La réponse à cette question est bien évidemment négative, par deux motifs, chacun décisif :
1/ Si les vaccins ‘tuaient’ en effet, et massivement, vu que ce sont les mêmes vaccins en Belgique que partout en Occident, un enfant de 5 ans comprend que le même Himalaya cadavérique devrait se déplorer en Belgique, dont la distribution démographique est sensiblement comparable à celle de ses voisins, qu’en Allemagne. Si le vaccin Pfizer tuait les Allemands, on se demande bien par quel miracle du Saint-Esprit il laisserait indemnes les Belges — certes très vigoureux — d’autant que la campagne belge de vaccination fut plus précoce et large que l’allemande ;
2/ Jamais un virus, jamais des vaccins n’ont été aussi patiemment analysés, disséqués, observés, critiqués que ne le sont le virus de Wuhan, dans ses différents variants, et les vaccins mis en œuvre pour le contrer. Ainsi la remarquable efficacité des vaccins occidentaux, quand il s’agit de casser la séquence contamination->hospitalisation->USI/ICU est-elle la mieux documentée de l’histoire de la science. Ainsi les effets décevants de ces mêmes vaccins anti-COVID en termes de réduction des contaminations, et dans le temps, sont-ils tout aussi bien documentés, sur la foi de milliards de données agrégées publiées séparément par 200 pays dans le monde. En revanche, il n’existe aucune — pas une, zéro, nada — publication scientifique rationnelle et protocolée qui atteste du fait que les vaccins anti-COVID tuent, ont tué, a fortiori vont tuer des millions, des dizaines de millions de personnes. Néant.

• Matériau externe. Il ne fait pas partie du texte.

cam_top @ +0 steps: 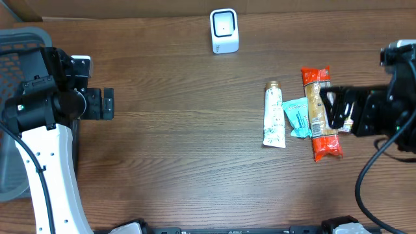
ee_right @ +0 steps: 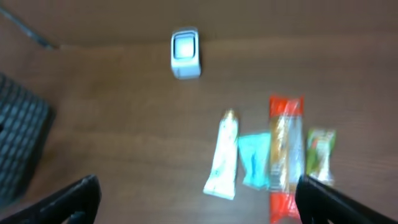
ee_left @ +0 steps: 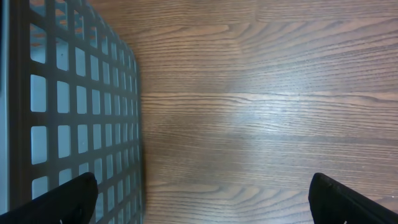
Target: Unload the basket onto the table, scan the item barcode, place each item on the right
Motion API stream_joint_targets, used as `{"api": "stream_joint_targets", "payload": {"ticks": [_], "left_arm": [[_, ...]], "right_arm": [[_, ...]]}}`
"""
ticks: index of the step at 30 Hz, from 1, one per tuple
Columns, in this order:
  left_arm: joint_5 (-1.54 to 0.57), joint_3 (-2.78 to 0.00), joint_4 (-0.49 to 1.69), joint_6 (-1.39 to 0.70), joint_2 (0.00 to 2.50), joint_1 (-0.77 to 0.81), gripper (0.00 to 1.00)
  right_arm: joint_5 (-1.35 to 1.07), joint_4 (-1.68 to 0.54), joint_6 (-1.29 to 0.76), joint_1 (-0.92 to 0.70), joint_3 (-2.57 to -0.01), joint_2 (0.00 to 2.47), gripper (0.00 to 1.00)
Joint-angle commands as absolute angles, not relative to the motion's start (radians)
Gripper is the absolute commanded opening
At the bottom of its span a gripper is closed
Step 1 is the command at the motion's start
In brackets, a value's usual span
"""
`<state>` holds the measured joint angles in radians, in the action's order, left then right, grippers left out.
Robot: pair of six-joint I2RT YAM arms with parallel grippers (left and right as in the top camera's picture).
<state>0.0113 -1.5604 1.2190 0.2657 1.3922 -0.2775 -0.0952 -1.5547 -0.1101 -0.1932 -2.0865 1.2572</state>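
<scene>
I see the scanner (cam_top: 224, 30) at the far edge of the table (cam_top: 182, 143). On the right, tube (cam_top: 273, 116), small packet (cam_top: 298, 117) and long packet (cam_top: 320, 110) lie side by side. Basket (cam_top: 13, 52) far left.

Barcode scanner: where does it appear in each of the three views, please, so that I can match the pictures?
Overhead: the barcode scanner stands at the top centre of the picture.
Left wrist: it is not in this picture.
Right wrist: the barcode scanner is in the upper part, a little left of centre, blurred.
Shared landmark: the grey mesh basket, at the left side in all three views.
</scene>
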Motion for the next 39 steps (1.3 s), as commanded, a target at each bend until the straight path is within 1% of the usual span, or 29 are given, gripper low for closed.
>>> {"api": "stream_joint_targets", "payload": {"ticks": [1,5,8,15,16,21,27,30,33,39], "left_arm": [[0.003,-1.566,1.219,0.281,1.386,-0.281,1.0],[0.003,-1.566,1.219,0.281,1.386,-0.281,1.0],[0.003,-1.566,1.219,0.281,1.386,-0.281,1.0],[0.003,-1.566,1.219,0.281,1.386,-0.281,1.0],[0.003,-1.566,1.219,0.281,1.386,-0.281,1.0],[0.003,-1.566,1.219,0.281,1.386,-0.281,1.0],[0.003,-1.566,1.219,0.281,1.386,-0.281,0.99],[0.003,-1.566,1.219,0.281,1.386,-0.281,1.0],[0.003,-1.566,1.219,0.281,1.386,-0.281,1.0],[0.003,-1.566,1.219,0.281,1.386,-0.281,0.99]], "right_arm": [[-0.046,-1.441,-0.008,-0.193,-1.973,1.186,1.0],[-0.045,-1.201,0.069,-0.19,-1.702,1.041,1.0],[-0.046,-1.042,0.088,-0.168,-1.494,0.926,1.0],[-0.065,-0.537,0.088,-0.131,-0.971,0.618,1.0],[-0.065,-0.427,0.087,-0.129,-0.847,0.547,1.0],[-0.065,-0.173,0.087,-0.128,-0.55,0.379,1.0],[-0.133,0.106,0.087,-0.129,-0.223,0.2,1.0],[-0.133,0.179,0.087,-0.129,-0.105,0.126,1.0],[-0.133,0.2,0.087,-0.129,-0.022,0.074,1.0],[-0.121,0.052,0.088,-0.13,-0.008,0.015,1.0]]}}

En vertu de quoi, même s’il existait en 2021 une augmentation vertigineuse de la mortalité non imputable au COVID — quod non — aucun esprit décent ne se permettrait de l’imputer aux vaccins anti-COVID, fût-ce sous la forme hypothétique.
L’ennui est que ces gribouilles statistiques nous détournent de la responsabilité du régime totalitaire chinois dans cette peste jetée sur le monde, qui a tué des millions de gens, en a envoyé des dizaines de millions à l’hôpital, paralysant partiellement les systèmes de santé et l’économie mondiale pendant deux ans.
Posséder des intérêts en Chine n’interdit pas de se montrer sensible à cette réalité.